--- Records for the exercise ---

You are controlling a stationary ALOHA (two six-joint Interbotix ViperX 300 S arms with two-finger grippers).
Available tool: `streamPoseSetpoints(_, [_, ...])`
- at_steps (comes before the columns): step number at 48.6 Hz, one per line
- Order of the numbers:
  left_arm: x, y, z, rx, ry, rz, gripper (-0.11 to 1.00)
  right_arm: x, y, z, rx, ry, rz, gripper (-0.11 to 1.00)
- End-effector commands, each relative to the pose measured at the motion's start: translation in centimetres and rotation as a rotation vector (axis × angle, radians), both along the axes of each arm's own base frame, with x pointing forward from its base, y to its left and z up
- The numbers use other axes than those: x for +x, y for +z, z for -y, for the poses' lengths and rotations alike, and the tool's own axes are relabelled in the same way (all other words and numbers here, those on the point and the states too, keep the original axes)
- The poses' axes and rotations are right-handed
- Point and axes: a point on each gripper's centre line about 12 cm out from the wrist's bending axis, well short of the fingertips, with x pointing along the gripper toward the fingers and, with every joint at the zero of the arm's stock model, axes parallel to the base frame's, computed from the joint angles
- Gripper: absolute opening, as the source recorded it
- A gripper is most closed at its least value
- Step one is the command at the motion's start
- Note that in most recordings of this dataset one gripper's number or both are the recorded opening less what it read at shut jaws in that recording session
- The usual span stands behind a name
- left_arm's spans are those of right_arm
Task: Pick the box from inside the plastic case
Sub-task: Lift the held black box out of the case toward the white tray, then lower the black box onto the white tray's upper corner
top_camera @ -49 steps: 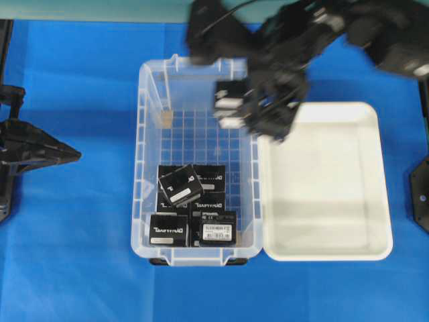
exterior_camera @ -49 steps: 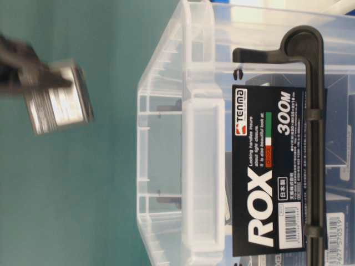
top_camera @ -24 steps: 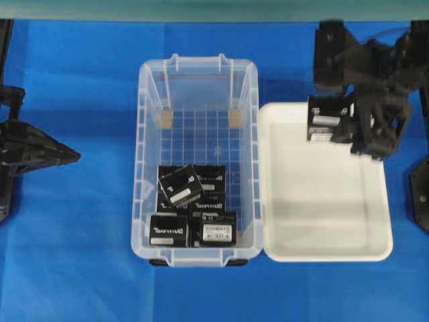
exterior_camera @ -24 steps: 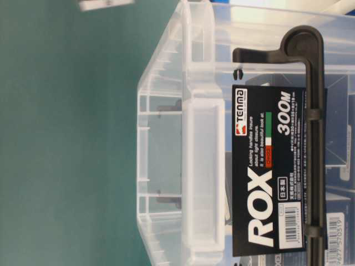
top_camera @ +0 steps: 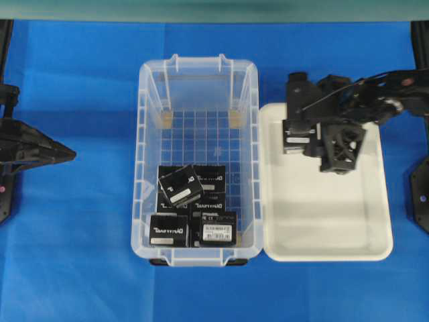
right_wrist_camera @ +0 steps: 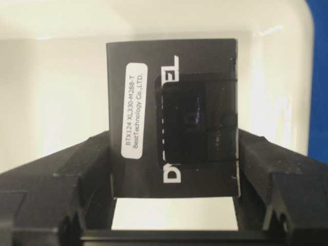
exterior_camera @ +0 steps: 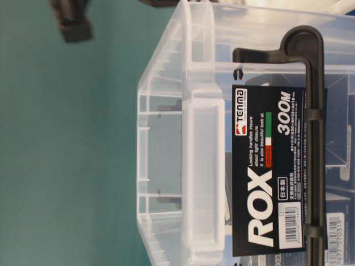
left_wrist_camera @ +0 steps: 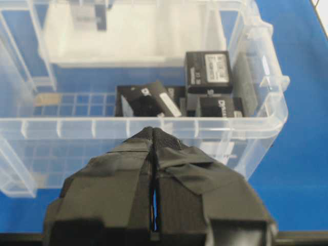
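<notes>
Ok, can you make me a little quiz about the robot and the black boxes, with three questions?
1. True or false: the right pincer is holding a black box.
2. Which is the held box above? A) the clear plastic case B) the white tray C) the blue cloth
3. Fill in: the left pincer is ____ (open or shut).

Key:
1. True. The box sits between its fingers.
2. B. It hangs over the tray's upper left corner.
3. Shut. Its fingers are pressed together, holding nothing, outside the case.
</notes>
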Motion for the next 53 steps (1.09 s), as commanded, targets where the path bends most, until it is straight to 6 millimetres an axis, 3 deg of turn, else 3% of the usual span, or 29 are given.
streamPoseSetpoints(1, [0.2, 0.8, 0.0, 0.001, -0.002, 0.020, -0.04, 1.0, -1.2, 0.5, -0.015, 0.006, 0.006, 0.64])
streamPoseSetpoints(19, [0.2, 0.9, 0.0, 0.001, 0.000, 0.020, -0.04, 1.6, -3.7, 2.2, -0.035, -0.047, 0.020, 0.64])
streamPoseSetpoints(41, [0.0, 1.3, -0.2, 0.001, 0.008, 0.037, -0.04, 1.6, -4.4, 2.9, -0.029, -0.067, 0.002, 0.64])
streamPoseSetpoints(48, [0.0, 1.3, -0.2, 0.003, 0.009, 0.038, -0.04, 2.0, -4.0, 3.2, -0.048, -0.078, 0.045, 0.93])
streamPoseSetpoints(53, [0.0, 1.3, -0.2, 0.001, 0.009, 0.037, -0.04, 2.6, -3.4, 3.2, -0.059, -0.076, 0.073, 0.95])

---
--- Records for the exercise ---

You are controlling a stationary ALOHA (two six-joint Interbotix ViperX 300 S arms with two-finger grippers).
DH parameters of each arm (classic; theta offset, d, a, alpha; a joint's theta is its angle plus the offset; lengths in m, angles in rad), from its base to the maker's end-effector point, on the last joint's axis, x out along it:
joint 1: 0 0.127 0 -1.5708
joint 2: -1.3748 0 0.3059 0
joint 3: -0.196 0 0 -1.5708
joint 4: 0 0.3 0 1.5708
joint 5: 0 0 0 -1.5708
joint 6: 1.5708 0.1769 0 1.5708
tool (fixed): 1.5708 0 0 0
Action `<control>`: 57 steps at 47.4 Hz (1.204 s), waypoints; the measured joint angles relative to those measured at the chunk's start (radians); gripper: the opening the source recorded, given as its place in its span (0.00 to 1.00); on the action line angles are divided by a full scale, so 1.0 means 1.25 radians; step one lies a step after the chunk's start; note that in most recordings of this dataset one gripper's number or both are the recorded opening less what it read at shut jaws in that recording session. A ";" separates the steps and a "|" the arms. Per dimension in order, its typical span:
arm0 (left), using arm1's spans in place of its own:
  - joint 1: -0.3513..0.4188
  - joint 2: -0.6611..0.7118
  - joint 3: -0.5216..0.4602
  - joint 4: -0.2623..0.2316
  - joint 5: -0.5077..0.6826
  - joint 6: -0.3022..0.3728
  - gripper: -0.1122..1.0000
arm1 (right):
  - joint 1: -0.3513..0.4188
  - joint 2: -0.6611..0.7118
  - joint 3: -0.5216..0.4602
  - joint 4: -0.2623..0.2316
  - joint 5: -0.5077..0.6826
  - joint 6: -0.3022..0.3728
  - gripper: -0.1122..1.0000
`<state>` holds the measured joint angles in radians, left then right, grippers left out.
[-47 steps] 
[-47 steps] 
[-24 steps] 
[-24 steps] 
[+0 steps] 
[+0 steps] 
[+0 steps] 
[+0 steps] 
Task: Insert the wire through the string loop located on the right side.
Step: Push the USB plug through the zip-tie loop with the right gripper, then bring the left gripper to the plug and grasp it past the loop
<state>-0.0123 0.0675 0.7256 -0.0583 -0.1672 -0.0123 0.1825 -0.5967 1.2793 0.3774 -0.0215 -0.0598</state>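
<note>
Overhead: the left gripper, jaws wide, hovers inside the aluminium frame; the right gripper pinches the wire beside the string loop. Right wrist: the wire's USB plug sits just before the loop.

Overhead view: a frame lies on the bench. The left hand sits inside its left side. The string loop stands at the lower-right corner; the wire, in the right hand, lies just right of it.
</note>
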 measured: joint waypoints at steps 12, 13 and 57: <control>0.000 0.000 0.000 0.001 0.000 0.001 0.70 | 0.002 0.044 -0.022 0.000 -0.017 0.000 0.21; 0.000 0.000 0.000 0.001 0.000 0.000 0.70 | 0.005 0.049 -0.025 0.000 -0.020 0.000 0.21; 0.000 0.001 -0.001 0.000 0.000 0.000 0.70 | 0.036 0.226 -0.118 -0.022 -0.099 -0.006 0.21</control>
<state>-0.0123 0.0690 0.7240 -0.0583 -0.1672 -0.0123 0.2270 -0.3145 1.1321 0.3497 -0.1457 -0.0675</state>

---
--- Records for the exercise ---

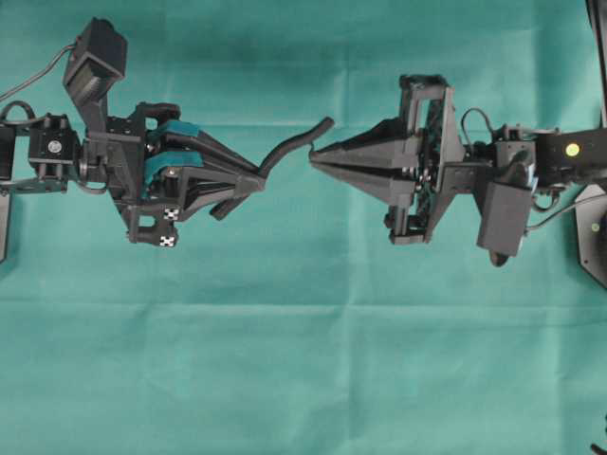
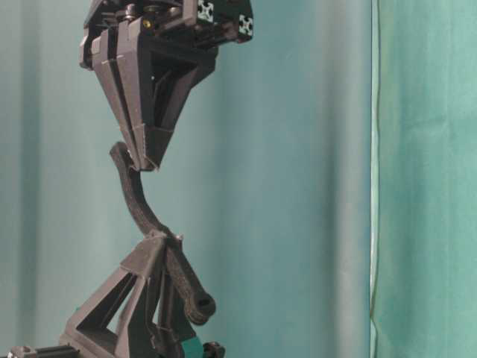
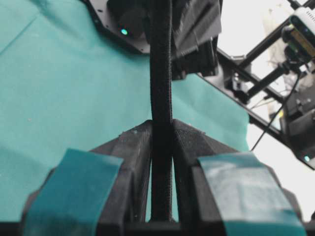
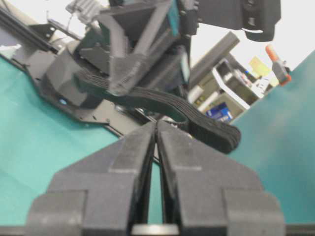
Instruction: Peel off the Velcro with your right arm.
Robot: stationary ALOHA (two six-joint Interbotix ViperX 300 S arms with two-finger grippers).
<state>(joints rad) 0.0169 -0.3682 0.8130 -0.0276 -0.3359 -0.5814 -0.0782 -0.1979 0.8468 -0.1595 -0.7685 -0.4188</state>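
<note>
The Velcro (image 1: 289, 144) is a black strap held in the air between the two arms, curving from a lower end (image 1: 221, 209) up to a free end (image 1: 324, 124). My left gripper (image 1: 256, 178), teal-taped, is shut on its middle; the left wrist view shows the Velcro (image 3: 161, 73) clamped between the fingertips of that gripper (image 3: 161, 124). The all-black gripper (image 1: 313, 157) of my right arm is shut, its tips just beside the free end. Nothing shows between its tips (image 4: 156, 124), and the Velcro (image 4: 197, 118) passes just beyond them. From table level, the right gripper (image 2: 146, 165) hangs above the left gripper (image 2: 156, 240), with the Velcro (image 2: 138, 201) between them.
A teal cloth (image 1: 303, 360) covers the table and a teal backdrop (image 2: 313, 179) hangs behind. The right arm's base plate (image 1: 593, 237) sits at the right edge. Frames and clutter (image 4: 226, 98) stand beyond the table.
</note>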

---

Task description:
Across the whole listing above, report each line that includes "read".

Written solution:
- Note that in most recordings of this dataset one gripper's number or both are the recorded opening less what it read at shut jaws in that recording session
Action `<control>`: 57 steps at 47.4 Hz (1.204 s), waypoints; the measured joint angles relative to those measured at the chunk's start (radians); gripper: the opening the source recorded, given as its place in its span (0.00 to 1.00); on the action line angles are divided by a full scale, so 1.0 means 1.25 radians; step one lies a step after the chunk's start; note that in most recordings of this dataset one gripper's number or both are the recorded opening less what it read at shut jaws in that recording session. A ";" separates the steps and a "|" the arms. Per dimension in order, its typical span:

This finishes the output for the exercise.